Menjelang akhir tahun penikmat musik independen tanah air
dibuat terpikat oleh Barasuara, bahkan sebelum album mereka dirilis. Aksi
panggung memukau dan single yang
mereka bagikan cukup merebut perhatian banyak orang. Begitu keluar album mereka
segera menggulung, persis seperti judulnya, Taifun.
Album ini menjadi salah satu rilisan yang paling banyak dicari di tahun 2015.
Tepat di penghujung tahun ini Efek Rumah Kaca akhirnya
memastikan lahirnyanya album baru mereka. Album ketiga yang berjudul Sinestesia ini menjadi rilisan yang
paling diantipisasi dalam tiga tahun belakangan ini. lewat Sinestesia, Efek Rumah Kaca menapak ke level lebih lanjut dalam
karir bermusik mereka. Tema yang diangkat masih seputar isu sosial dan politik
keseharian. Namun kali Efek Rumah Kaca bermain dalam durasi yang tidak lazim.

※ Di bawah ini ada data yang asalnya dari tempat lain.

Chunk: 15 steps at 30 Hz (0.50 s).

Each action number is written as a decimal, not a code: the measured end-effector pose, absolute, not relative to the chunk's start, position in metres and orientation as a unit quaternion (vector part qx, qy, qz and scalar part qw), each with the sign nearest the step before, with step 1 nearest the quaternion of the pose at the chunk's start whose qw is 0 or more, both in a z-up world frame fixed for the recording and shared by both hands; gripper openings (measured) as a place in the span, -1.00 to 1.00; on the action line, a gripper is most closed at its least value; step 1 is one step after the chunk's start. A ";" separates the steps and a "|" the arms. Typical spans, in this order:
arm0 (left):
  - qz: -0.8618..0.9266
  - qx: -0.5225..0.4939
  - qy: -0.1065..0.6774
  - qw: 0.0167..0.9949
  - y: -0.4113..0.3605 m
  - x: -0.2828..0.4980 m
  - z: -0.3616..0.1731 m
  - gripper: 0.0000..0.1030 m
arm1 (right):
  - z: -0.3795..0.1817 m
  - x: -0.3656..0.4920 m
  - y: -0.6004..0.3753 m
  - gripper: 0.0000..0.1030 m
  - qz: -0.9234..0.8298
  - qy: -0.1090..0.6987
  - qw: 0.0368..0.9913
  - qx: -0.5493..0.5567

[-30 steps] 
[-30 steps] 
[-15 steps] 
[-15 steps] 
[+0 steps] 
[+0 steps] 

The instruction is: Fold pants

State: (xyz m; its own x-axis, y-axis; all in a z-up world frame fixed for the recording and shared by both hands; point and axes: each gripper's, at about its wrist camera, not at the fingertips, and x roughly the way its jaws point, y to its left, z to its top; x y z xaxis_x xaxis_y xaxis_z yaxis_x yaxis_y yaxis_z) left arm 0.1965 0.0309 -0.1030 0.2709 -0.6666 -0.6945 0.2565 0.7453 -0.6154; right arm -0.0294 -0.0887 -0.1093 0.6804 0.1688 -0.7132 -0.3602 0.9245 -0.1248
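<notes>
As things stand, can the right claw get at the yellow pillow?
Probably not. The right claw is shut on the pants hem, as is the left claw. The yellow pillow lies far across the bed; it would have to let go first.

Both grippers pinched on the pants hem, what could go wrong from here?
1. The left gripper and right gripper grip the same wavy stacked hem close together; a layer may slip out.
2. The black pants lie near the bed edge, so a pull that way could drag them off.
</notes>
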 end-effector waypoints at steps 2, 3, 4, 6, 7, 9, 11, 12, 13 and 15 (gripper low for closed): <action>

Keenam lagu yang ada di album ini berdurasi di atas tujuh menit. Setiap lagu
adalah gabungan dari dua fragmen yang saling coba menggambarkan kontradiksi
dalam sebuah tema. Lagu kesukaan saya adalah “Kuning” yang bercerita tentang
ekstrimisme dalam beragama dan perdamaian dalam keragaman.
Namun album favorit saya di tahun 2015 ini adalah Dosa, Kota dan Kenangan milik grup folk
Silampukau. Bagi saya album ini memenuhi semua syarat untuk menjadi yang paling
sering diputar. Musik folk dengan keberanian memberi variasi di beberapa
bagian. Lirik yang bercerita tentang kehidupan kota Surabaya dari berbagai sudut
pandang menjadi poin paling penting dari album ini. Pada akun twitter-nya,
Silampukau memberikan deskripsi yang sangat pas untuk karya-karya mereka, “lagu-lagu sederhana
tentang orang-orang sederhana.”
Bagi saya, Dosa, Kota, dan Kenangan lebih dari sedekar album musik. Mendengarkannya juga seperti
membaca kumpulan cerita pendek yang begitu membangun imajinasi. Silampukau
sangat pintar merekam keseharian orang-orang Surabaya yang selama ini cenderung
diabaikan. Mulai dari potret keputusasaan anak muda dengan keadaan, hiruk pikuk
di berbagai sudut kota, sampai konflik lahan masyarakat perkotaan ditampilkan dengan
apik. Suara kedua personilnya yang saling mengisi menambah ramah lagu-lagu
mereka untuk diterima telinga.
Tiga lagu di album ini yang paling sering saya putar adalah “Puan
Kelana”, “Lagu Rantau (Sambat Omah)”, dan “Doa 1”. “Puan Kelana” adalah nyanyian
perih seorang lelaki yang ditinggal kekasihnya menuju Paris, Prancis. Ia
menyayangkan mengapa sang pacar pergi, padahal “dunia punya luka yang sama”. “Lagu
Rantau (Sambat Omah)” kemudian mengingatkan saya bahwa sedang jauh dari rumah. Bercerita
tentang seorang perantau dengan harapan menjadi kaya di kota. Waktu kemudian
menyadarkannya bahwa Ia semakin jauh dari harapannya. “Oh demi Tuhan atau demi
Setan sumpah aku ingin rumah untuk pulang.” Lalu “Doa 1” semacam perpaduan
antara ratapan diri dan harapan anak
indie. Musiknya tidak dibuat balada tapi dengan country yang terdengar ceria. Lagu
ini juga semacam satire bagi industri televisi yang terasa semakin murahan.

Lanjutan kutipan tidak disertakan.